==== Given entries ====
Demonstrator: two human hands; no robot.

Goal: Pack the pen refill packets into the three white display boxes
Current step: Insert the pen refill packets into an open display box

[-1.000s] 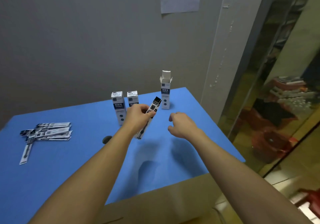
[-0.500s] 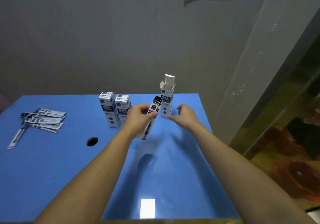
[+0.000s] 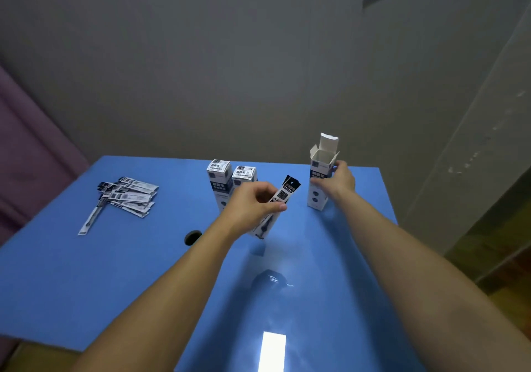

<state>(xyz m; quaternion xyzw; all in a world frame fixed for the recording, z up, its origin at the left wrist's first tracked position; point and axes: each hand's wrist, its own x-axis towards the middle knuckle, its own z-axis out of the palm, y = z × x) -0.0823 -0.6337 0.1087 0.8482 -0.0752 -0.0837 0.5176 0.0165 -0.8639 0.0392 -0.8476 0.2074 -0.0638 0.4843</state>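
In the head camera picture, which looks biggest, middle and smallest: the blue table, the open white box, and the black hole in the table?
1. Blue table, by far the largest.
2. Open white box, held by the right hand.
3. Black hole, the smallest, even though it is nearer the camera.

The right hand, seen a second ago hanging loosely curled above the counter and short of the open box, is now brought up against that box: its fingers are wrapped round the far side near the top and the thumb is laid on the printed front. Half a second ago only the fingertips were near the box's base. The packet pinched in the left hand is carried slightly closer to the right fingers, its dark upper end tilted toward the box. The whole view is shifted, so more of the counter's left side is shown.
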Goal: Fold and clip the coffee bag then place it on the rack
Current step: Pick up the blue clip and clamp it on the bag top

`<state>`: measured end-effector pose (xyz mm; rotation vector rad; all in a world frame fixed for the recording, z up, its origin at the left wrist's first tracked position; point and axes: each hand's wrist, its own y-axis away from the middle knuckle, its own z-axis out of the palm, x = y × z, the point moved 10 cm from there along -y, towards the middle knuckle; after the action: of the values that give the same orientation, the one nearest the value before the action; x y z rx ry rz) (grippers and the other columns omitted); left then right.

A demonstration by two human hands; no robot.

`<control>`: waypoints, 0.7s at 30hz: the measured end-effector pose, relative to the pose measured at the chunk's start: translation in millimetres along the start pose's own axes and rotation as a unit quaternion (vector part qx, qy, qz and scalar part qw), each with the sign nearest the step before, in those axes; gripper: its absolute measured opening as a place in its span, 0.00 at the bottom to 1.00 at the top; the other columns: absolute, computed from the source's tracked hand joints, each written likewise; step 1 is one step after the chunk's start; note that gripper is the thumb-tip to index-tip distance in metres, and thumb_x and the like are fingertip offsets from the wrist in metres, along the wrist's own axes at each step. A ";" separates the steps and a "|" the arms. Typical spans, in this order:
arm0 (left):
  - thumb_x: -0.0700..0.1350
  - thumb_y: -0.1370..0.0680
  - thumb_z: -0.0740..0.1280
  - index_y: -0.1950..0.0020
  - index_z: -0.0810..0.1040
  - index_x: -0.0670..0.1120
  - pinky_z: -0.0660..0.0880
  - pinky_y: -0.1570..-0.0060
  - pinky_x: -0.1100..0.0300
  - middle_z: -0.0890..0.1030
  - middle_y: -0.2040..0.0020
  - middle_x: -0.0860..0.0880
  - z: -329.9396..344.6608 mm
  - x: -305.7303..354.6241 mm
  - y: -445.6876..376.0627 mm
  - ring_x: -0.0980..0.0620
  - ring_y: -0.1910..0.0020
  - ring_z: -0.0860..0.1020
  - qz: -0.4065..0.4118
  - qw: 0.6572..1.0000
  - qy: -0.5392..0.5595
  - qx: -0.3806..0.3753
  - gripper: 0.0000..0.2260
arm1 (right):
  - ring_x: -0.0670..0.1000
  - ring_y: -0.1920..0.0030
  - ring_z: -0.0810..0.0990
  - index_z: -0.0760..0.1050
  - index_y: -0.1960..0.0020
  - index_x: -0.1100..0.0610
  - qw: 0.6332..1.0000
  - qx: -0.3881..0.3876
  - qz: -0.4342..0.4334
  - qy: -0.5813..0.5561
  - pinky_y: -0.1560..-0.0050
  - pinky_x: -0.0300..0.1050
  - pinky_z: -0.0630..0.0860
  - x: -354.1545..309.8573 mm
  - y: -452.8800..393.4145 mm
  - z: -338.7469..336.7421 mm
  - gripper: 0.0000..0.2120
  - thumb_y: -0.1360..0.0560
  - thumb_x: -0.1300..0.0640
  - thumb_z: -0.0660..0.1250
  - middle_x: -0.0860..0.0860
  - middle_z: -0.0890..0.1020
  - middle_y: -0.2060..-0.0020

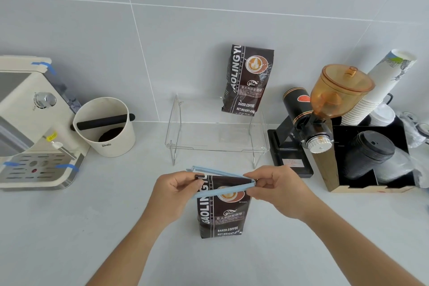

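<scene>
A dark brown coffee bag (pixel 222 213) stands on the white counter in front of me, its top folded down. A long light-blue clip (pixel 218 190) straddles the folded top, its two arms spread in a V, hinged at the right. My left hand (pixel 176 190) pinches the bag's top left corner and the clip's front arm. My right hand (pixel 276 188) grips the clip's hinged end at the bag's top right. Behind them stands a clear acrylic rack (pixel 216 146) on wire legs, with a second identical coffee bag (pixel 248 81) upright at its back right.
An espresso machine (pixel 30 123) and a cream knock box (pixel 104 127) stand at the left. A black grinder with an amber hopper (pixel 325 109), stacked paper cups (pixel 380 86) and a black organiser box with lids (pixel 371 158) crowd the right. A tiled wall is behind.
</scene>
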<state>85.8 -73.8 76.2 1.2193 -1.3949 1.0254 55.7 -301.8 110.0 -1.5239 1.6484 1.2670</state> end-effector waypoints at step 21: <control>0.56 0.30 0.73 0.30 0.70 0.59 0.58 0.39 0.79 0.68 0.35 0.69 -20.8 31.6 -0.1 0.75 0.38 0.65 0.062 0.938 -0.319 -0.119 0.29 | 0.68 0.54 0.79 0.84 0.54 0.48 0.991 0.053 -0.091 -0.080 0.58 0.63 0.77 3.9 2.6 7.6 0.14 0.27 0.67 0.72 0.63 0.82 0.56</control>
<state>88.3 -58.6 110.8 1.3522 -2.0494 0.5232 51.0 -297.0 104.2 -1.4337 1.4188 1.1539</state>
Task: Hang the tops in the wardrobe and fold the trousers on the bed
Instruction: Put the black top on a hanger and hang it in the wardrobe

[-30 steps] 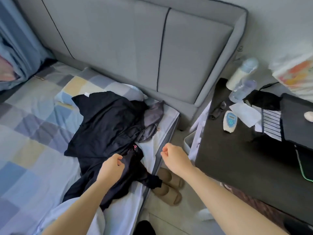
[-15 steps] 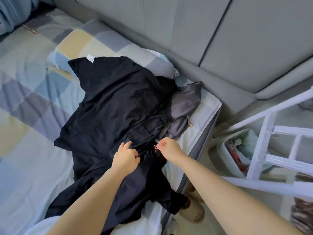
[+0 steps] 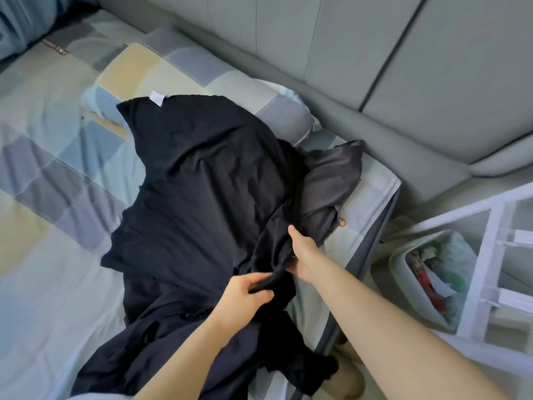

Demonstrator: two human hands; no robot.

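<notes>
The left hand (image 3: 245, 293) pinched a bunched fold of the crumpled black fabric garment (image 3: 202, 203), and the right hand (image 3: 302, 255), close at its two o'clock, gripped the same ridge of cloth with fingers tucked under it. That garment lay heaped across the patchwork-checked bed (image 3: 43, 168), with a grey silky garment (image 3: 328, 186) half under it at two o'clock and a patchwork pillow (image 3: 202, 73) beyond at twelve. To do this well, the hands probably needed to find a seam or waistband, lift one piece free of the tangle, and shake it flat.
</notes>
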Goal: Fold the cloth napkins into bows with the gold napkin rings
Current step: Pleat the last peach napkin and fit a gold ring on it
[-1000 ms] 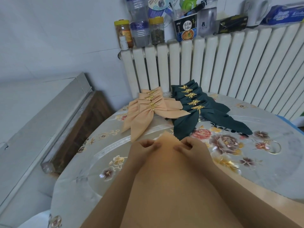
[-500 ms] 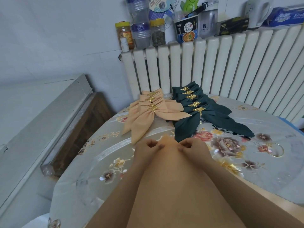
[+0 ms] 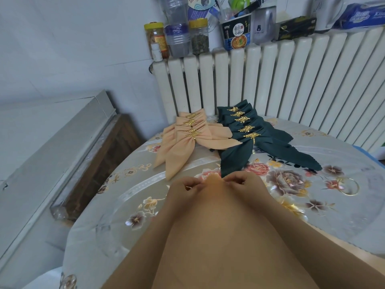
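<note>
A tan cloth napkin [image 3: 216, 222] lies between my forearms and reaches toward the table's middle. My left hand [image 3: 183, 189] and my right hand [image 3: 242, 185] pinch its far tip from either side, fingers curled. Beyond them lie several finished tan bows [image 3: 187, 142] and several dark green bows [image 3: 250, 140], each clasped by a gold leaf ring. A loose gold napkin ring [image 3: 349, 185] lies flat on the tablecloth to the right of my right hand.
The round table [image 3: 125, 205] has a shiny floral cover. A white radiator [image 3: 270, 84] stands behind it, its top crowded with jars, bottles and boxes. A grey box-like surface [image 3: 52, 147] and a wooden frame sit to the left.
Both hands, still pinching the tan napkin's tip, have drawn slightly back toward me. The view has tilted a little; the bows and the ring lie as before.
</note>
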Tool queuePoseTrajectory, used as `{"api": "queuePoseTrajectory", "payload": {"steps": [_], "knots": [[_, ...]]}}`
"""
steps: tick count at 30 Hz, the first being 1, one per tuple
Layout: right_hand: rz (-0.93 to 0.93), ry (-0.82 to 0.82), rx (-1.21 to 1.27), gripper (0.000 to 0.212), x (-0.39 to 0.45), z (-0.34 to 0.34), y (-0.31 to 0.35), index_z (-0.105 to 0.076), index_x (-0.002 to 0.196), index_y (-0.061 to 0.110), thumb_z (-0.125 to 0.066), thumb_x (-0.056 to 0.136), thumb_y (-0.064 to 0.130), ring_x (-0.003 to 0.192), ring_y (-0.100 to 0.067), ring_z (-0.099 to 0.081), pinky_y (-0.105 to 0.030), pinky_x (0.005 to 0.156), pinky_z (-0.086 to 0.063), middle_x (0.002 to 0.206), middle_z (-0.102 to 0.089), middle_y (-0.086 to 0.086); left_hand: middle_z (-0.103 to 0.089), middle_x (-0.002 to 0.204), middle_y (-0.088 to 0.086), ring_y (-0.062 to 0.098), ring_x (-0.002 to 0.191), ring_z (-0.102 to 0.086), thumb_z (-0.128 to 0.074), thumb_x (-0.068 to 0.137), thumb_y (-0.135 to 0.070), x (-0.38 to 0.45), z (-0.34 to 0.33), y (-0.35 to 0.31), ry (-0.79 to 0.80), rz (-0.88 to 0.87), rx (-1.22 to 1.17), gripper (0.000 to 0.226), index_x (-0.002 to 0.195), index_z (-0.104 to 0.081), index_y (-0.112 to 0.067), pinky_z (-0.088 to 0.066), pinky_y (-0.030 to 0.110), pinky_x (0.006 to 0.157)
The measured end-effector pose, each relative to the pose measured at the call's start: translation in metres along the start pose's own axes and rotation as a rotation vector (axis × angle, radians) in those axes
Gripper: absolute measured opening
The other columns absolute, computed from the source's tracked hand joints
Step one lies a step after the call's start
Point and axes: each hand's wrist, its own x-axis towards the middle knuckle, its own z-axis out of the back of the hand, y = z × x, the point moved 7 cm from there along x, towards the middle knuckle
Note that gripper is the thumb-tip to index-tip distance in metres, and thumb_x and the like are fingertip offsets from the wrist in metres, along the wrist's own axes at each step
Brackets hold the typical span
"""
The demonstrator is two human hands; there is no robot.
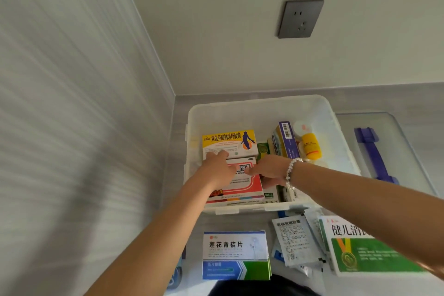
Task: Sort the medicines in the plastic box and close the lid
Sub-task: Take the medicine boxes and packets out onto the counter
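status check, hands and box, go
Both hands inside the plastic box: left hand flat on the red-and-white carton, right hand beside it, grip unclear. Lid off, lying to the right. Cartons and sachets wait outside.

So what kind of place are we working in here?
Probably a home room, in a corner: a wall socket above a grey surface, with household medicine boxes in a plastic box.

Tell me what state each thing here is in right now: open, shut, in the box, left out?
Plastic box: open, partly filled.
Lid: off, lying right of the box.
Yellow-topped carton: flat inside the box.
Red-and-white carton: inside, under both hands.
Yellow bottle: inside, cap on.
Blue-and-green carton: still outside.
Sachets: outside.
Left hand: open, pressing.
Right hand: open, resting.
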Motion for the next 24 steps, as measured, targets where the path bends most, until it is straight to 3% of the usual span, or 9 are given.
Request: {"api": "queuePoseTrajectory", "payload": {"steps": [3, 8, 10, 15, 18, 21, 24], "knots": [[0.003, -0.021, 0.121, 0.015, 0.002, 0.005, -0.001, -0.055, 0.098, 0.007, -0.061, 0.086, 0.015, 0.082, -0.019, -0.068, -0.032, 0.067, -0.057, 0.093, -0.070, -0.008, -0.021, 0.151, 0.012, 0.029, 0.126, -0.044, -0.041, 0.096, -0.034, 0.000, -0.001, 0.001, 0.000, -0.007, -0.025, 0.053, 0.144, -0.026, -0.021, -0.044, 0.035, 0.096], [0.047, -0.034, 0.068, 0.014, 0.001, 0.010, -0.001, -0.055, 0.086, 0.008, -0.065, 0.084, 0.019, 0.093, -0.020, -0.067, -0.032, 0.087, -0.053, 0.101, -0.071, -0.011, -0.024, 0.151, 0.010, 0.028, 0.127, -0.045, -0.040, 0.097, -0.034, -0.001, 0.002, 0.001, -0.039, 0.005, -0.039, 0.050, 0.144, -0.027, -0.022, -0.046, 0.035, 0.096], [0.053, -0.037, 0.066, 0.016, -0.005, 0.010, 0.002, -0.056, 0.089, 0.008, -0.066, 0.083, 0.020, 0.087, -0.018, -0.067, -0.031, 0.084, -0.054, 0.097, -0.072, -0.010, -0.026, 0.152, 0.008, 0.027, 0.131, -0.040, -0.040, 0.097, -0.033, -0.001, 0.004, 0.001, -0.072, 0.004, -0.041, 0.049, 0.144, -0.028, -0.021, -0.043, 0.036, 0.098], [0.152, -0.049, 0.113, 0.029, -0.034, 0.012, 0.020, -0.054, 0.109, 0.007, -0.063, 0.085, 0.022, 0.090, -0.025, -0.070, -0.043, 0.083, -0.055, 0.101, -0.071, -0.012, -0.034, 0.148, 0.005, 0.025, 0.132, -0.039, -0.044, 0.096, -0.032, -0.007, 0.012, 0.003, -0.164, -0.006, -0.078, 0.049, 0.142, -0.033, -0.019, -0.041, 0.041, 0.105], [0.273, -0.090, 0.119, 0.026, -0.063, 0.028, 0.028, -0.056, 0.105, 0.006, -0.061, 0.087, 0.024, 0.090, -0.025, -0.070, -0.045, 0.087, -0.054, 0.100, -0.072, -0.013, -0.037, 0.143, 0.004, 0.022, 0.132, -0.035, -0.046, 0.095, -0.034, -0.023, 0.025, -0.004, -0.302, -0.064, -0.101, 0.049, 0.140, -0.035, -0.019, -0.035, 0.040, 0.106], [0.355, -0.109, 0.214, 0.021, -0.097, 0.052, 0.023, -0.059, 0.102, 0.006, -0.060, 0.087, 0.021, 0.084, -0.022, -0.071, -0.040, 0.082, -0.056, 0.093, -0.073, -0.010, -0.040, 0.140, 0.003, 0.019, 0.130, -0.035, -0.049, 0.093, -0.035, -0.046, 0.039, -0.019, -0.493, -0.179, -0.084, 0.051, 0.139, -0.036, -0.021, -0.032, 0.036, 0.106], [0.436, -0.074, 0.352, 0.018, -0.131, 0.075, 0.013, -0.061, 0.100, 0.006, -0.059, 0.086, 0.018, 0.077, -0.020, -0.071, -0.035, 0.074, -0.056, 0.083, -0.074, -0.006, -0.044, 0.133, -0.007, 0.005, 0.109, -0.051, -0.053, 0.090, -0.038, -0.069, 0.042, -0.036, -0.491, -0.212, -0.334, 0.060, 0.143, -0.027, -0.027, -0.049, 0.022, 0.085]]}}
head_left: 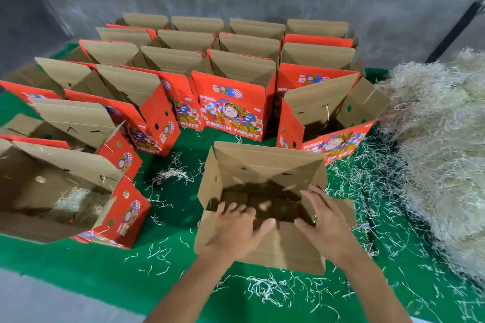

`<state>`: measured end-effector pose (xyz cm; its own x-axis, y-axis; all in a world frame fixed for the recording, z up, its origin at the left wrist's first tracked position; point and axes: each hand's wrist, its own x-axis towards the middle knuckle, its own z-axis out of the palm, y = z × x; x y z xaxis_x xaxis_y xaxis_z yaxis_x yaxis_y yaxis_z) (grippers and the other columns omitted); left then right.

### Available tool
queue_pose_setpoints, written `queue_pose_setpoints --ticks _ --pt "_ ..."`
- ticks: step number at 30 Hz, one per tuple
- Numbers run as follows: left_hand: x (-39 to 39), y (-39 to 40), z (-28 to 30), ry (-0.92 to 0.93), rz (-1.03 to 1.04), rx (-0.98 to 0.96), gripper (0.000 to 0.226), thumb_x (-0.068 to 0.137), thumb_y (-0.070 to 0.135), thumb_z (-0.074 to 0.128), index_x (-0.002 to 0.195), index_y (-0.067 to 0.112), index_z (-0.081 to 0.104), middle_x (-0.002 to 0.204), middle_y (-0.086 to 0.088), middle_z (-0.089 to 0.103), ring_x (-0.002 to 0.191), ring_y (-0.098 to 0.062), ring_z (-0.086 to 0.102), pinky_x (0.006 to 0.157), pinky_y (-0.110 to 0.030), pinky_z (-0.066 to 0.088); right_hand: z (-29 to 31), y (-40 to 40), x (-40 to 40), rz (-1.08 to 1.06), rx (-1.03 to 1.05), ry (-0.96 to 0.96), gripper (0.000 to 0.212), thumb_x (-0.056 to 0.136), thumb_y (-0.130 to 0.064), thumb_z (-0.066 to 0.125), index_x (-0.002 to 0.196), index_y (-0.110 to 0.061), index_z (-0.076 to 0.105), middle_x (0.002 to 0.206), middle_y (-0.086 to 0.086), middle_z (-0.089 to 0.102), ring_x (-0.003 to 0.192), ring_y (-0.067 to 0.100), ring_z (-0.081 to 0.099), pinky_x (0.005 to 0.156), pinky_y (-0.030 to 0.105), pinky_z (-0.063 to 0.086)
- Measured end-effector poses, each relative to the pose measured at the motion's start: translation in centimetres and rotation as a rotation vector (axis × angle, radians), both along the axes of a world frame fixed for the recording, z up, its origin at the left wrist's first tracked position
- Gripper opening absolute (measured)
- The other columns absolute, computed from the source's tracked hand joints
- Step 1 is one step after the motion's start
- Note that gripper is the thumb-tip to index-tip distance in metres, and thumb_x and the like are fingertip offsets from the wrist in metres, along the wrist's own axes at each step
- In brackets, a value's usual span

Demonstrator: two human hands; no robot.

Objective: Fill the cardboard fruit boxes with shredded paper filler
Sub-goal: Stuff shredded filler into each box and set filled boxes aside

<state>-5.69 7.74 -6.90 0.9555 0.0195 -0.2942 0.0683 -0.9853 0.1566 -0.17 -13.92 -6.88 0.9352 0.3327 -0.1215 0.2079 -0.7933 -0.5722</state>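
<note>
An open cardboard fruit box (265, 165) stands on the green mat right in front of me, its flaps up and its dark floor bare of filler. My left hand (237, 228) hovers over the box's near rim with fingers loosely spread, holding nothing. My right hand (324, 220) is at the near right corner, fingers spread over the opening. A big heap of pale shredded paper (443, 144) lies to the right. The box at the left (86, 173) has a clump of shredded paper in its bottom.
Several open red fruit boxes (233, 102) stand in rows behind and to the left on the green mat (173, 199). Loose paper shreds are scattered over the mat, thickest at the right. A grey wall rises behind, and grey floor shows at the lower left.
</note>
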Motion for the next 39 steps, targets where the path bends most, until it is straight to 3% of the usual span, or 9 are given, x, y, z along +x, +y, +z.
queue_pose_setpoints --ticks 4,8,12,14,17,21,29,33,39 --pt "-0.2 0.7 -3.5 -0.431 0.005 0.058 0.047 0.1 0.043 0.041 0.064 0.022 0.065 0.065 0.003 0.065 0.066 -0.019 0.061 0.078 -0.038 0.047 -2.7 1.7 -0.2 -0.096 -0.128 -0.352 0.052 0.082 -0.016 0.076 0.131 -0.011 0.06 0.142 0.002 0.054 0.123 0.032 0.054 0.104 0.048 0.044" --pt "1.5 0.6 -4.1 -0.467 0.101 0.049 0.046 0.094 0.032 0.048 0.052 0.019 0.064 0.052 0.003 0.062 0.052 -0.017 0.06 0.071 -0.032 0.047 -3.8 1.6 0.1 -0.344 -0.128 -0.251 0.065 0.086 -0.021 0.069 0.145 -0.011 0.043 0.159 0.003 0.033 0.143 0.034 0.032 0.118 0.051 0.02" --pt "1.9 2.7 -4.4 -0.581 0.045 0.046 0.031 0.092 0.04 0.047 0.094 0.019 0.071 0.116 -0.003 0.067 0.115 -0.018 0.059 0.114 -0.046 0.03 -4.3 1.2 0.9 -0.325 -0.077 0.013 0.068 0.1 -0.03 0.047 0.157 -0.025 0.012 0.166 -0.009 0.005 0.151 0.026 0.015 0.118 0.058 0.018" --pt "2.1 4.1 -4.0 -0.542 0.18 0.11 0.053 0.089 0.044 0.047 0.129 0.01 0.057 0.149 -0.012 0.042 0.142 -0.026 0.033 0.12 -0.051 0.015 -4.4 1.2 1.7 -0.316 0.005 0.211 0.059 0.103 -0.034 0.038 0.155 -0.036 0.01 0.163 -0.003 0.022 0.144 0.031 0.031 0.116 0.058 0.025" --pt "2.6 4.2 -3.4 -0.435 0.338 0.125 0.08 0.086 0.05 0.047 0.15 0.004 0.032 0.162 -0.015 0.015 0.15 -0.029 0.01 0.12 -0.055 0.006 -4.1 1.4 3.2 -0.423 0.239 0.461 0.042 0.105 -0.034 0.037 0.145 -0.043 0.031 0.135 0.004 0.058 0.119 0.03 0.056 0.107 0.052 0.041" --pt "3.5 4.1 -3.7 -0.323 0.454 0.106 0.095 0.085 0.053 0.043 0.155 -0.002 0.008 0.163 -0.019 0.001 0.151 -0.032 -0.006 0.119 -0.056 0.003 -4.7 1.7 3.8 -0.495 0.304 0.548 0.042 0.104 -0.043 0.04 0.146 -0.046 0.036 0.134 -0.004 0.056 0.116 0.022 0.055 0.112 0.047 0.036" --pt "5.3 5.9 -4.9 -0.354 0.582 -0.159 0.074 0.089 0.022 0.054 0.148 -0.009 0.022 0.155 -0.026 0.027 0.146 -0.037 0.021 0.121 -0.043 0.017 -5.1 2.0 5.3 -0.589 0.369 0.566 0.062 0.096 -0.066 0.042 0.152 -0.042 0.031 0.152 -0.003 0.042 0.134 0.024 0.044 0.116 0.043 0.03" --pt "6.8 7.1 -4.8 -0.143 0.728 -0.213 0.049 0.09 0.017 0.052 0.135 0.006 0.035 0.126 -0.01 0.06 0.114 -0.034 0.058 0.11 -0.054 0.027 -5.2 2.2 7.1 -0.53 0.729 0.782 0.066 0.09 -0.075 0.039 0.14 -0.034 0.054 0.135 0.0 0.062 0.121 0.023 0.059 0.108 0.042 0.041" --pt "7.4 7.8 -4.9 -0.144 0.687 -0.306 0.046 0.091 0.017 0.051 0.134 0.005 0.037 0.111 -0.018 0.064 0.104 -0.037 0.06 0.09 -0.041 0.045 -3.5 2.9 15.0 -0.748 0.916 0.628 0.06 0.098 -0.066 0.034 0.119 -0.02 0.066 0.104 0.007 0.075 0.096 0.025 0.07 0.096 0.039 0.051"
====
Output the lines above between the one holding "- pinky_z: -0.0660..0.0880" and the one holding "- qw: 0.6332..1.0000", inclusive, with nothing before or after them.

▶ [Completed task]
  - pinky_z: -0.0660..0.0880
  - pinky_y: -0.1570..-0.0060
  - pinky_x: -0.1100..0.0300
  - middle_z: -0.0890..0.1030
  - middle_y: -0.2040..0.0020
  - middle_x: -0.0860..0.0880
  - z: -329.9396..344.6608 mm
  - x: -305.7303..354.6241 mm
  - y: -445.6876..376.0627 mm
  - ring_x: -0.0980..0.0620
  - ring_y: -0.1910..0.0020
  - ring_z: -0.0860..0.1020
  - qz: -0.4065..0.4118
  - qw: 0.6572..1.0000
  - qy: -0.5392..0.5595
  - qx: -0.3806..0.3753
  - gripper: 0.0000..0.2260
arm1 (right):
  - ring_x: -0.0670..0.1000
  - ring_y: -0.1920..0.0030
  - ring_z: -0.0810..0.0990
  - index_z: -0.0760..0.1050
  - index_y: -0.1960..0.0020
  - index_x: -0.1100..0.0610
  - qw: 0.6332..1.0000

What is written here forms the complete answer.